Litigation Relating to Continuing Operations
Gulf Power Company Litigation.  On June 22, 2006, Gulf Power Company (Gulf Power) filed a breach of contract lawsuit against a Company subsidiary in the U.S. District Court, Northern District of Florida, contesting the force majeure declaration by the Company’s subsidiary under a coal supply agreement with Gulf Power and seeking damages for alleged past and future tonnage shortfalls of nearly 5 million tons under the agreement, which expired on December 31, 2007. On June 30, 2009, the court granted Gulf Power’s motion for partial summary judgment on liability and denied the Company subsidiary’s motion for summary judgment. On September 30, 2010, the court entered its order on damages, awarding Gulf Power zero dollars in damages and the Company subsidiary its costs to defend the lawsuit. On November 1, 2010, Gulf Power filed a motion to alter or amend the judgment, contesting the trial court’s damages order, to which the Company subsidiary objected. The court entered an order on July 29, 2011 that affirmed its September 30, 2010 decision in all respects except for 2007 cover coal purchases and granted in part Gulf Power's motion to alter judgment with respect to 2007 cover coal purchases. On September 30, 2011, the court entered an order awarding Gulf Power damages in the amount of $20.5 million for its 2007 cover coal purchases. On January 19, 2012, the court entered its order awarding Gulf Power prejudgment interest in the amount of $6.9 million plus post-judgment interest. The Company's subsidiary has filed its notice of appeal and briefing is complete. Oral arguments before the U.S. Court of Appeals for the Eleventh Circuit is scheduled for the week of January 26, 2013. Based on the Company's evaluation of information currently available concerning the issues and their potential impact, the Company believes that its subsidiary will be successful in the liability appeals process and, therefore, no liability has been recorded at this time.

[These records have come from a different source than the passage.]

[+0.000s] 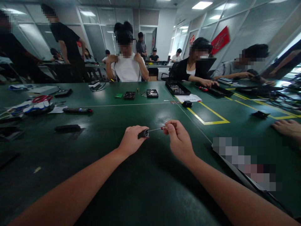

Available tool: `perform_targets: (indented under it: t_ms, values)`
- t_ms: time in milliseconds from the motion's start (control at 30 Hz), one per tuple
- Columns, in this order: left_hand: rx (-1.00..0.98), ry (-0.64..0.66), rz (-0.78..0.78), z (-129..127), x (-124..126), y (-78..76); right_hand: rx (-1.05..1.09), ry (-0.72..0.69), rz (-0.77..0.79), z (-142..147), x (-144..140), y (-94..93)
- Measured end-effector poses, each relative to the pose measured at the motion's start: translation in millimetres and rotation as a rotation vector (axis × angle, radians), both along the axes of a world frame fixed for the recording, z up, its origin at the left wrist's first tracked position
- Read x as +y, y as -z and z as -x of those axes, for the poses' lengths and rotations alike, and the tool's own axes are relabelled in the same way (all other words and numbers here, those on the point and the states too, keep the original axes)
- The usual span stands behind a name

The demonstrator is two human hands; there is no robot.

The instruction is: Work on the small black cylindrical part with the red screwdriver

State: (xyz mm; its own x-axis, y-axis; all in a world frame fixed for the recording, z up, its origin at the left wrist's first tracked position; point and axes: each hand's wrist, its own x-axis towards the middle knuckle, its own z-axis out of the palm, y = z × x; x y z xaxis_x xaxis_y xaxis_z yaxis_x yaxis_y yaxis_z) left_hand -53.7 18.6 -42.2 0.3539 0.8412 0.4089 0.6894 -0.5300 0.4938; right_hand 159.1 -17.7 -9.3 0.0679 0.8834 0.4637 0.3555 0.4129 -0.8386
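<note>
Nearest you, your two forearms ran up over the dark green table (150,188) and met just above it. Your left hand (131,141) was closed around a black cylindrical handle (144,133), its open end facing right. Your right hand (179,141) pinched the red-collared end of a thin metal bit (158,128), whose other tip sat at the mouth of the handle. The hands were near each other, joined only by that bit, and both were held clear of the tabletop.

The bit was slender and gripped only at its end, so I judged it could slip from your fingertips and roll across the table if you pushed off-axis. A tilt between handle and bit could also jam the tip at the opening.

To your right lay a flat dark device (244,169), blurred, and beyond it another person's hand (288,128) rested on the table. Further left sat a black oblong piece (67,128) and a dark pen-like tool (77,110), then red-handled scissors (42,99). Far across were a black tray (177,88) and seated people at work.
</note>
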Motion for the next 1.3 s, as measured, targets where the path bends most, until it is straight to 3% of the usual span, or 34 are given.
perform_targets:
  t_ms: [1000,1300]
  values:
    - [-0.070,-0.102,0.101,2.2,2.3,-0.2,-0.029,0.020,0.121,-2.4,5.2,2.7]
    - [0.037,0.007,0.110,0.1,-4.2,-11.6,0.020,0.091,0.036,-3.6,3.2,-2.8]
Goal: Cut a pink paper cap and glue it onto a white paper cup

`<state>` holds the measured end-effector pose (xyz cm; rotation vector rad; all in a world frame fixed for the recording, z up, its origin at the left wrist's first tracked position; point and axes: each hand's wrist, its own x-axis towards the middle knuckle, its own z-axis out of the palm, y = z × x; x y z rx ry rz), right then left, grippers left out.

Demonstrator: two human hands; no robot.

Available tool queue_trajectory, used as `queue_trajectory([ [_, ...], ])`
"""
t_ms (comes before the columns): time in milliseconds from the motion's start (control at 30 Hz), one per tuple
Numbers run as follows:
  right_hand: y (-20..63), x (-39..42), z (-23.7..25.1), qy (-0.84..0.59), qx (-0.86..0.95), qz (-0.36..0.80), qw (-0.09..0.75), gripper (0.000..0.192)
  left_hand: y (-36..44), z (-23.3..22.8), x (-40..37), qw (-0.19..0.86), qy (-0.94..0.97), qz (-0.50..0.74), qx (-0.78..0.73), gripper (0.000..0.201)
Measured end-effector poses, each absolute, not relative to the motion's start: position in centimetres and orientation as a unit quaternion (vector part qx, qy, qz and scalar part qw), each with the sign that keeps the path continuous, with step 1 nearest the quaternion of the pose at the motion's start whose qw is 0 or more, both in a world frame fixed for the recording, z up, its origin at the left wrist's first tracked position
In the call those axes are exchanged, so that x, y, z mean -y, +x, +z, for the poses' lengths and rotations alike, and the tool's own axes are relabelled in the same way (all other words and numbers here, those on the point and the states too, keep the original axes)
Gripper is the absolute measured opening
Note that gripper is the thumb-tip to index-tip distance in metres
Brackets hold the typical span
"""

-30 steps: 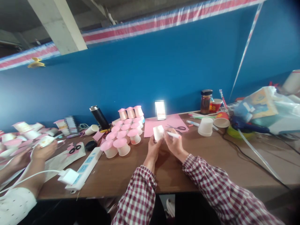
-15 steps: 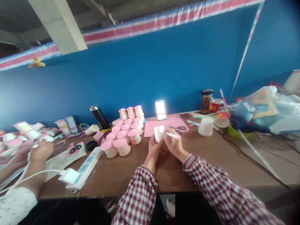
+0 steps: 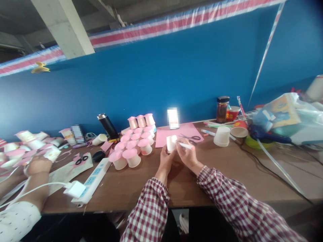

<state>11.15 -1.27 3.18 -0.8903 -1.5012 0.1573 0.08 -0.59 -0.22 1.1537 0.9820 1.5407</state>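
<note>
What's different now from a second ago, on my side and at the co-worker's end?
The co-worker's hand has dropped from raised to low by the table edge; the pale piece it held up now shows just beyond its fingers. The white cup remains in the left hand, having barely shifted, and the right hand keeps the white marker against it. The pink-topped cups, scissors and power strip have not moved.

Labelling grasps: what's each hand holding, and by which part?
Left hand holds the small white cup by its side wall. Right hand holds the white marker around its barrel.
</note>
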Motion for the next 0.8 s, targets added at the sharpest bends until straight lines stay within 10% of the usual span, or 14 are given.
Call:
queue_trajectory([
  [800,11.28,0.76,2.66,-0.399,0.638,0.091,0.652,0.012,-0.13,-0.32,0.58,0.467,0.481,0.618,-0.411,0.047],
])
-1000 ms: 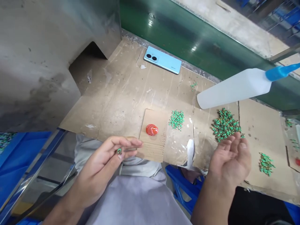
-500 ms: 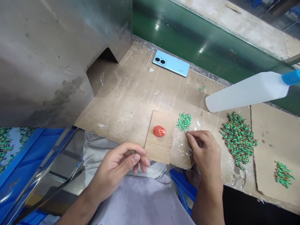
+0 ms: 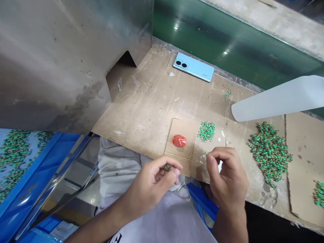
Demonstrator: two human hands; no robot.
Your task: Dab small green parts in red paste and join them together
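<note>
My left hand [image 3: 152, 184] is curled near the table's front edge, with a small green part [image 3: 167, 167] showing inside its fingers. Thumb and index finger of my right hand [image 3: 229, 177] are pinched on another tiny green piece [image 3: 206, 153], too small to make out well. Between and beyond the hands, a glossy red blob [image 3: 179, 140] sits on a cardboard piece [image 3: 174, 126]. Just right of the cardboard is a small heap of green parts [image 3: 206, 131]. A larger heap of green parts with brassy wire-like ends [image 3: 270, 153] lies right of my right hand.
A light blue phone [image 3: 194, 66] lies at the back by the green wall. A white bottle [image 3: 273, 101] stands at the right, beside a few scattered green bits [image 3: 227, 95]. A metal housing [image 3: 76, 67] blocks the left. Below it, a blue tray [image 3: 48, 162] holds many green parts.
My right hand has drawn back from the small heap with a tiny green piece at its fingertips. My left hand has moved right, closer to it. The view has shifted slightly left.
</note>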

Monto Coal Pty Limited, Monto Coal 2 Pty Ltd Limited and Macarthur Coal Limited. In October 2007, a statement of claim was delivered to Monto Coal Pty Ltd, a wholly owned subsidiary of PEA-PCI, then Macarthur Coal Limited, and Monto Coal 2 Pty Ltd, an equity accounted investee, from the minority interest holders in the Monto Coal Joint Venture, alleging that Monto Coal 2 Pty Ltd breached the Monto Coal Joint Venture Agreement and Monto Coal Pty Ltd breached the Monto Coal Management Agreement. Monto Coal Pty Ltd is the manager of the Monto Coal Joint Venture pursuant to the Management Agreement. Monto Coal 2 Pty Ltd holds a 51% interest in the Monto Coal Joint Venture. The plaintiffs are Sanrus Pty Ltd, Edge Developments Pty Ltd and H&J Enterprises (Qld) Pty Ltd. An additional statement of claim was delivered to PEA-PCI in November 2010 from the same minority interest holders in the Monto Coal Joint Venture, alleging that PEA-PCI induced Monto Coal 2 Pty Ltd and Monto Coal Pty Ltd to breach the Monto Coal Joint Venture Agreement and the Monto Coal Management Agreement, respectively. These actions, which are pending before the Supreme Court of Queensland, Australia, seek damages from the three defendants collectively of no less than $1,193.2 million Australian dollars, plus interest and costs. The defendants dispute the claims and are vigorously defending their positions. Based on the Company's evaluation of the issues and their potential impact, the amount of any future loss cannot be reasonably estimated. However, based on current information, the Company believes these claims are likely to be finalized without a material adverse effect on its financial condition, results of operations or cash flows.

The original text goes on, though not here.